BEGIN
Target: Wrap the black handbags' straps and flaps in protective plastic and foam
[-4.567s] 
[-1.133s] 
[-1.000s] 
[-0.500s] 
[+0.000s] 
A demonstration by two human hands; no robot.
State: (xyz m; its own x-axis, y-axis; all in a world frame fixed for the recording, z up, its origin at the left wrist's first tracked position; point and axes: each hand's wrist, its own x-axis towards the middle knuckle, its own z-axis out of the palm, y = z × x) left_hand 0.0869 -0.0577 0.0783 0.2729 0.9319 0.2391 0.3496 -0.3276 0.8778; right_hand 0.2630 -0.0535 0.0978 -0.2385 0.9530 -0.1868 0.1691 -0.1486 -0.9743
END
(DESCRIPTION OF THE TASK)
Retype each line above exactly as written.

(COMPLETED TASK)
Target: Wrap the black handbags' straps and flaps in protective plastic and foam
[-4.567s] 
[-1.133s] 
[-1.000s] 
[-0.500s] 
[+0.000s] 
A demonstration by two human hands; no robot.
State: (xyz m; its own x-axis, y-axis; all in a world frame fixed for the recording, z up, its origin at the left wrist's first tracked position; point and axes: each hand's wrist, its own x-axis towards the middle knuckle, its own z-axis out of the palm, y = z × x) left_hand 0.0869 -0.0577 0.0783 0.2729 0.9319 0.2391 0.3496 -0.3276 0.8778; right_hand 0.2630 -0.0535 0.0978 -0.2385 0.9530 -0.1868 0.1691 -0.1486 -0.9743

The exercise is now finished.